ABOUT THIS EXERCISE → In the data below, reproduce everything exactly except the images.

EXERCISE DATA →
**********

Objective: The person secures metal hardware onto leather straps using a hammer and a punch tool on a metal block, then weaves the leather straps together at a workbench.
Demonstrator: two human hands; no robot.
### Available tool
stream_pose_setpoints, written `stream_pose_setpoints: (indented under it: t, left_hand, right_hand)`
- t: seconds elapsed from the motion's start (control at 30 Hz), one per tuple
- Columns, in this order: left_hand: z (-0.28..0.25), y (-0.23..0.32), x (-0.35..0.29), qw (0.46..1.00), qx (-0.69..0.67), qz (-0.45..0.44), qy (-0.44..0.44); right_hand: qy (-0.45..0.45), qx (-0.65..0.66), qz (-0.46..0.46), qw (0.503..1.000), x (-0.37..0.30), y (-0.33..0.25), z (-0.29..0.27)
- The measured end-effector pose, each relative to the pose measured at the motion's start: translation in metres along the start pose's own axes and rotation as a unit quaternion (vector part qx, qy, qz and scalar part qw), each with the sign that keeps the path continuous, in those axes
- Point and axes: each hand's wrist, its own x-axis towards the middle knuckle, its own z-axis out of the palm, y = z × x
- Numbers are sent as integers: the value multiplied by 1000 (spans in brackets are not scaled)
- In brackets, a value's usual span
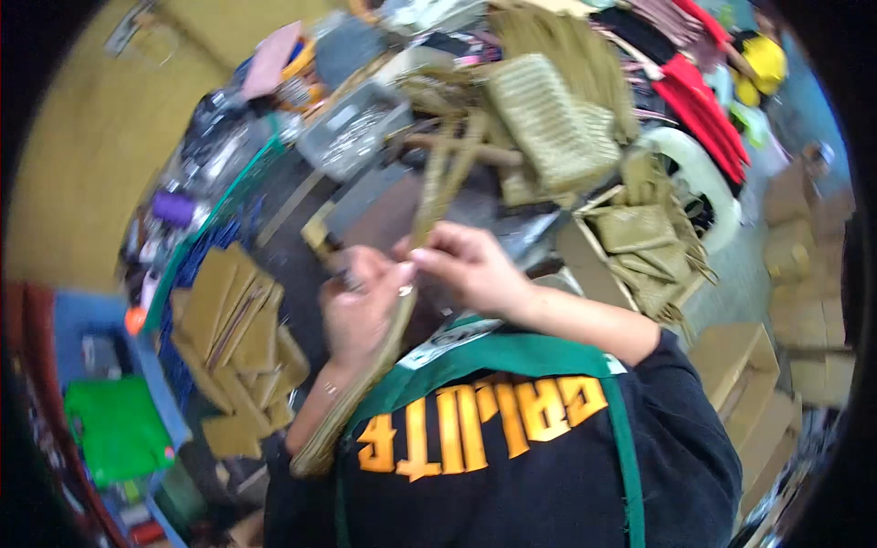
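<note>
A long olive-tan strap [437,187] runs from the worktop past my fingertips and down over my left forearm. My right hand [470,265] pinches it between thumb and fingers. Close against it, my left hand [356,301] has its thumb and fingers closed on the same strap, with a ring on one finger. A small dark tool-like thing with a yellowish end [322,236] shows just beyond my left fingers; blur hides whether I hold it. Where the strap's upper part lies, a brownish bar [470,149] crosses it.
Beyond my hands stand a grey bin of small metal parts [352,132] and a stack of woven olive pieces [548,123]. To the right is a box of olive pieces [639,233]; to the left, flat tan pieces [237,338], a green-edged table rim [215,219] and a green bag [119,429].
</note>
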Motion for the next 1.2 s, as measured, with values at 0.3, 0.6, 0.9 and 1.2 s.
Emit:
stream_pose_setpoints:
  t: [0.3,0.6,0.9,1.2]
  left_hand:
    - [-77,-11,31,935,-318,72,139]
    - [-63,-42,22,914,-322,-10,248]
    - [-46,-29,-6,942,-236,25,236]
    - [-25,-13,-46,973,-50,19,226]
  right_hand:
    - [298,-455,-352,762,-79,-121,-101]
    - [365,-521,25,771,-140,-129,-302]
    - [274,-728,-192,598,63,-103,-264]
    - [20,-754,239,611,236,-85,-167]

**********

TASK SOLUTION →
Objective: The person secures metal hardware onto leather straps using a hammer and a punch tool on a metal block, then weaves the leather straps together at a workbench.
Demonstrator: two human hands; no robot.
### Available tool
stream_pose_setpoints, written `stream_pose_setpoints: (indented under it: t, left_hand, right_hand)`
- t: seconds elapsed from the motion's start (control at 30 Hz), one per tuple
- Columns, in this order: left_hand: z (-0.28..0.25), y (-0.23..0.32), x (-0.35..0.29), qw (0.46..1.00), qx (-0.69..0.67), qz (-0.45..0.44), qy (-0.44..0.44); right_hand: qy (-0.45..0.45), qx (-0.65..0.66), qz (-0.46..0.46), qw (0.503..1.000), x (-0.37..0.30), y (-0.33..0.25), z (-0.29..0.27)
- The measured end-effector pose, each relative to the pose measured at the motion's start: translation in metres along the start pose's own axes and rotation as a unit quaternion (vector part qx, qy, qz and scalar part qw), each with the sign that keeps the path continuous, in those axes
- Point and axes: each hand's wrist, its own x-axis towards the middle knuckle, its own z-axis out of the palm, y = z × x
- Numbers are sent as integers: the value multiplied by 1000 (spans in brackets are not scaled)
- In brackets, a value's usual span
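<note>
A long olive-tan strap [437,187] runs from the worktop past my fingertips and down over my left forearm. My right hand [470,265] pinches it between thumb and fingers. Close against it, my left hand [356,301] has its thumb and fingers closed on the same strap, with a ring on one finger. A small dark tool-like thing with a yellowish end [322,236] shows just beyond my left fingers; blur hides whether I hold it. Where the strap's upper part lies, a brownish bar [470,149] crosses it.
Beyond my hands stand a grey bin of small metal parts [352,132] and a stack of woven olive pieces [548,123]. To the right is a box of olive pieces [639,233]; to the left, flat tan pieces [237,338], a green-edged table rim [215,219] and a green bag [119,429].
</note>
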Motion for the next 1.2 s, as measured, with values at 0.3, 0.6, 0.9 and 1.2 s.
Emit:
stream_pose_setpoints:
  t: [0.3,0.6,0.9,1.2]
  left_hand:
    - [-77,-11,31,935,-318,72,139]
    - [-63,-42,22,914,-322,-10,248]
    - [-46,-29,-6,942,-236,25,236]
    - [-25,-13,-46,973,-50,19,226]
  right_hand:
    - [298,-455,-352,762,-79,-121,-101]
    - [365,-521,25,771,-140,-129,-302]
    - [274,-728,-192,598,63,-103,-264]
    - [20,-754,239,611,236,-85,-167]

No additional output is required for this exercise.